BEGIN THE DATA
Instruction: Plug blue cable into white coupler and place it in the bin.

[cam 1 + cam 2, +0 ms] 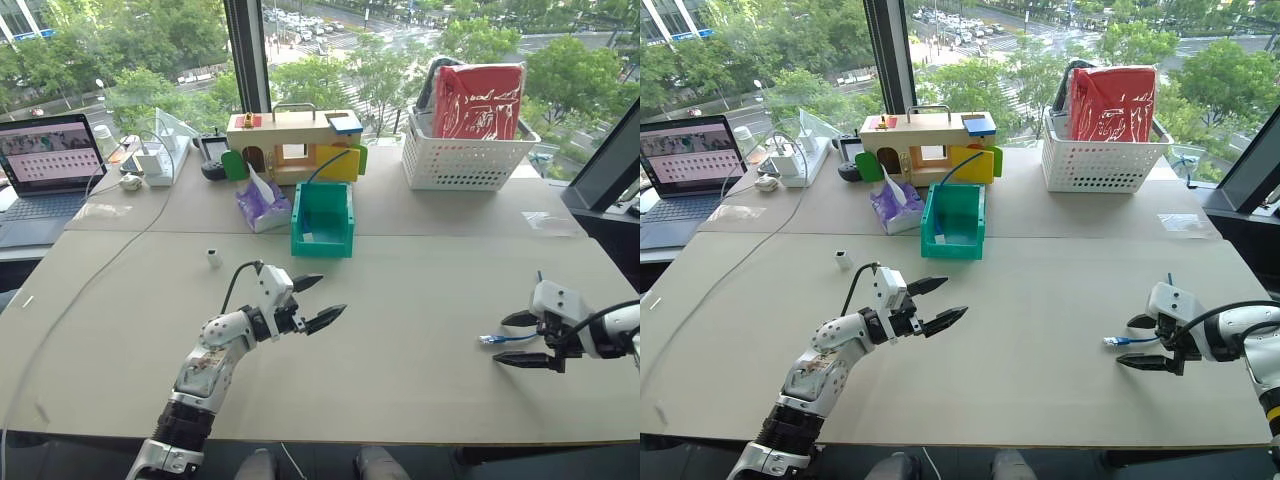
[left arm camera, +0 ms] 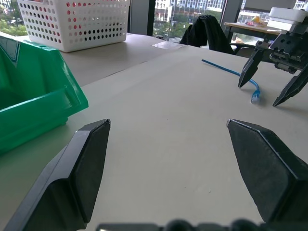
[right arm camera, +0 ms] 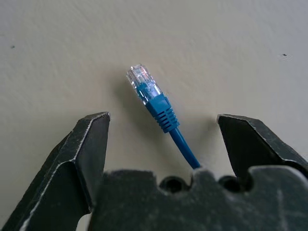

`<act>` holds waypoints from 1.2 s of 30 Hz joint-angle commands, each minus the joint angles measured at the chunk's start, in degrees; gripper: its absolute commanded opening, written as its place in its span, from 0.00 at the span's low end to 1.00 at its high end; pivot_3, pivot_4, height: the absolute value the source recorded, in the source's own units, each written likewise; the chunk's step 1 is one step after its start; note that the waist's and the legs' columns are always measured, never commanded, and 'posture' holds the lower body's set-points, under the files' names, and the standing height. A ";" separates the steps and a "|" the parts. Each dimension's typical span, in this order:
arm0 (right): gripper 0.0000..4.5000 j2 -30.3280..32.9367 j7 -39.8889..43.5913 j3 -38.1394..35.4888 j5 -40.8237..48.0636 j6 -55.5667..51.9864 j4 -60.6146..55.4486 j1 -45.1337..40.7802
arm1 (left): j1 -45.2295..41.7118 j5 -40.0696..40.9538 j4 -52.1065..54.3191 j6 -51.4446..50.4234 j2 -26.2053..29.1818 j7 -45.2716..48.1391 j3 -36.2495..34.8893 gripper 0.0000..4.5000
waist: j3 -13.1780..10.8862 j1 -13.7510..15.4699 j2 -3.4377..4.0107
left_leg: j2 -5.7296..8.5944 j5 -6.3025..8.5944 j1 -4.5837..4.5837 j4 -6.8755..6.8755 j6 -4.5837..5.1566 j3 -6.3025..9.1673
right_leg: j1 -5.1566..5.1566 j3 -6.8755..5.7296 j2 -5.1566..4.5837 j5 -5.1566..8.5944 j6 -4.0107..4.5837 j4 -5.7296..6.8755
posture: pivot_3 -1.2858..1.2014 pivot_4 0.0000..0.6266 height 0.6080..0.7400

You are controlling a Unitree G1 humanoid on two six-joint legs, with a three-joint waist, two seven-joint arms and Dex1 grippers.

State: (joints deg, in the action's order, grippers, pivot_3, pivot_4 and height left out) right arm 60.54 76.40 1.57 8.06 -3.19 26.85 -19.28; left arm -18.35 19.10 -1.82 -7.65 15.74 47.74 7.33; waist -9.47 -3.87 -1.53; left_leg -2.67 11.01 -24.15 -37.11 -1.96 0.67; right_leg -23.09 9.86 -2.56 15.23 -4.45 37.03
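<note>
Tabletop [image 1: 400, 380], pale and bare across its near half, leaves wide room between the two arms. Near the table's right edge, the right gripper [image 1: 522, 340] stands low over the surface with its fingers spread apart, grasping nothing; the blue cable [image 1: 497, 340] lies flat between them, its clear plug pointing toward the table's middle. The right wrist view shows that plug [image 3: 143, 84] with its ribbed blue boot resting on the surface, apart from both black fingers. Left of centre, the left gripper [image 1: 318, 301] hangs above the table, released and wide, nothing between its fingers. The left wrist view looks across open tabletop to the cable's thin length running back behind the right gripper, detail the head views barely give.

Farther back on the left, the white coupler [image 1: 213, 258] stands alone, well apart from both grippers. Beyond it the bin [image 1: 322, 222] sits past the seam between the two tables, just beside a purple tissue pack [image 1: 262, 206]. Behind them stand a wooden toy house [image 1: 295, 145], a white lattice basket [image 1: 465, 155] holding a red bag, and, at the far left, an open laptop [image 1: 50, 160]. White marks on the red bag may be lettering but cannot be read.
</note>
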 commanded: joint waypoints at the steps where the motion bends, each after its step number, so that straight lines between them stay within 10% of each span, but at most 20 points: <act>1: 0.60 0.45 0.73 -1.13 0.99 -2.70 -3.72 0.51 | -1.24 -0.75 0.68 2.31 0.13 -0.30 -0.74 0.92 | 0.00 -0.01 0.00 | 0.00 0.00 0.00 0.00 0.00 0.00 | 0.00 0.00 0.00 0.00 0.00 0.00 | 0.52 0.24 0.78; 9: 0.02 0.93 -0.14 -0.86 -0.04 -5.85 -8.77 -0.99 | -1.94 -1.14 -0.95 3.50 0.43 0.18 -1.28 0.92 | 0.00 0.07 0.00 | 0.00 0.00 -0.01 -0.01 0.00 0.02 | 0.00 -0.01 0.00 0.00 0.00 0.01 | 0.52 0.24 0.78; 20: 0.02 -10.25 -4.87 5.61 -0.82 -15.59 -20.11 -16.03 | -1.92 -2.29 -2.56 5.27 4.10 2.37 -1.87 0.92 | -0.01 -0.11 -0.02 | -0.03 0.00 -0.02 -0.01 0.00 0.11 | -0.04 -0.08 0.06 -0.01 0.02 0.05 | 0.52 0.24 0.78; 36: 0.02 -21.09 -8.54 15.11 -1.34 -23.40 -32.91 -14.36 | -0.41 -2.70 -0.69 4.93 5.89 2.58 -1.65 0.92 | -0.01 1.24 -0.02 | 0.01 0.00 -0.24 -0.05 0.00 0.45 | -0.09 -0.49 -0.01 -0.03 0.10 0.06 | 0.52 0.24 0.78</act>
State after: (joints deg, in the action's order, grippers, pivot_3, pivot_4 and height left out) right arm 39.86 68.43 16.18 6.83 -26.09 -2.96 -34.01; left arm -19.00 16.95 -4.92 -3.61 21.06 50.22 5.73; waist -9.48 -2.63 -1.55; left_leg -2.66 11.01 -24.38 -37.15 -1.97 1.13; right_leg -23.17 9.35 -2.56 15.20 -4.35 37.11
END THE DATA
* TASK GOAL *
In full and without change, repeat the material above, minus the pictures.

* WORKED SOLUTION *
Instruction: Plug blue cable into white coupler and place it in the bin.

[cam 1 + cam 2, +0 ms] 
[left arm camera, +0 ms] 
[right arm camera, +0 ms] 

`<act>` holds waypoints from 1.2 s of 30 Hz joint-angle commands, each minus the joint angles measured at the chunk's start, in degrees; gripper: its absolute commanded opening, written as its place in its span, from 0.00 at the span's low end to 1.00 at its high end; pivot_3, pivot_4, height: the absolute value the source recorded, in the source's own units, each written likewise; the chunk's step 1 is one step after its start; note that the waist's and the legs' columns are always measured, never commanded, and 'posture' holds the lower body's set-points, under the files' names, and the standing height. A ";" separates the steps and a "|" the parts. Each dimension's typical span, in this order:
arm0 (right): gripper 0.0000..4.5000 j2 -30.3280..32.9367 j7 -39.8889..43.5913 j3 -38.1394..35.4888 j5 -40.8237..48.0636 j6 -55.5667..51.9864 j4 -60.6146..55.4486 j1 -45.1337..40.7802
arm1 (left): j1 -45.2295..41.7118 j5 -40.0696..40.9538 j4 -52.1065..54.3191 j6 -51.4446..50.4234 j2 -26.2053..29.1818 j7 -45.2716..48.1391 j3 -36.2495..34.8893 gripper 0.0000..4.5000
waist: j3 -13.1780..10.8862 j1 -13.7510..15.4699 j2 -3.4377..4.0107
left_leg: j2 -5.7296..8.5944 j5 -6.3025..8.5944 j1 -4.5837..4.5837 j4 -6.8755..6.8755 j6 -4.5837..5.1566 j3 -6.3025..9.1673
right_leg: j1 -5.1566..5.1566 j3 -6.8755..5.7296 j2 -5.1566..4.5837 j5 -5.1566..8.5944 j6 -4.0107..4.5837 j4 -5.7296..6.8755
posture: pivot_3 -1.2858..1.2014 pivot_4 0.0000..0.6266 height 0.6080..0.7400

You are controlling a Unitree G1 humanoid on two six-joint legs, with a three-joint waist, two seven-joint arms and Dex1 grippers.

State: (joints deg, in the action's order, grippers, pivot_3, pivot_4 and height left out) right arm 60.54 76.40 1.57 8.06 -3.19 26.85 -19.28; left arm -18.35 19.10 -1.82 -7.65 15.74 47.74 7.33; waist -9.47 -3.87 -1.53; left_leg -2.67 11.01 -24.15 -37.11 -1.96 0.67; right_leg -23.09 9.86 -2.56 15.23 -4.45 37.03
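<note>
Tabletop [image 1: 400, 380], pale and bare across its near half, leaves wide room between the two arms. Near the table's right edge, the right gripper [image 1: 522, 340] stands low over the surface with its fingers spread apart, grasping nothing; the blue cable [image 1: 497, 340] lies flat between them, its clear plug pointing toward the table's middle. The right wrist view shows that plug [image 3: 143, 84] with its ribbed blue boot resting on the surface, apart from both black fingers. Left of centre, the left gripper [image 1: 318, 301] hangs above the table, released and wide, nothing between its fingers. The left wrist view looks across open tabletop to the cable's thin length running back behind the right gripper, detail the head views barely give.

Farther back on the left, the white coupler [image 1: 213, 258] stands alone, well apart from both grippers. Beyond it the bin [image 1: 322, 222] sits past the seam between the two tables, just beside a purple tissue pack [image 1: 262, 206]. Behind them stand a wooden toy house [image 1: 295, 145], a white lattice basket [image 1: 465, 155] holding a red bag, and, at the far left, an open laptop [image 1: 50, 160]. White marks on the red bag may be lettering but cannot be read.
</note>
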 commanded: joint waypoints at the steps where the motion bends, each after its step number, so that straight lines between them stay within 10% of each span, but at most 20 points: <act>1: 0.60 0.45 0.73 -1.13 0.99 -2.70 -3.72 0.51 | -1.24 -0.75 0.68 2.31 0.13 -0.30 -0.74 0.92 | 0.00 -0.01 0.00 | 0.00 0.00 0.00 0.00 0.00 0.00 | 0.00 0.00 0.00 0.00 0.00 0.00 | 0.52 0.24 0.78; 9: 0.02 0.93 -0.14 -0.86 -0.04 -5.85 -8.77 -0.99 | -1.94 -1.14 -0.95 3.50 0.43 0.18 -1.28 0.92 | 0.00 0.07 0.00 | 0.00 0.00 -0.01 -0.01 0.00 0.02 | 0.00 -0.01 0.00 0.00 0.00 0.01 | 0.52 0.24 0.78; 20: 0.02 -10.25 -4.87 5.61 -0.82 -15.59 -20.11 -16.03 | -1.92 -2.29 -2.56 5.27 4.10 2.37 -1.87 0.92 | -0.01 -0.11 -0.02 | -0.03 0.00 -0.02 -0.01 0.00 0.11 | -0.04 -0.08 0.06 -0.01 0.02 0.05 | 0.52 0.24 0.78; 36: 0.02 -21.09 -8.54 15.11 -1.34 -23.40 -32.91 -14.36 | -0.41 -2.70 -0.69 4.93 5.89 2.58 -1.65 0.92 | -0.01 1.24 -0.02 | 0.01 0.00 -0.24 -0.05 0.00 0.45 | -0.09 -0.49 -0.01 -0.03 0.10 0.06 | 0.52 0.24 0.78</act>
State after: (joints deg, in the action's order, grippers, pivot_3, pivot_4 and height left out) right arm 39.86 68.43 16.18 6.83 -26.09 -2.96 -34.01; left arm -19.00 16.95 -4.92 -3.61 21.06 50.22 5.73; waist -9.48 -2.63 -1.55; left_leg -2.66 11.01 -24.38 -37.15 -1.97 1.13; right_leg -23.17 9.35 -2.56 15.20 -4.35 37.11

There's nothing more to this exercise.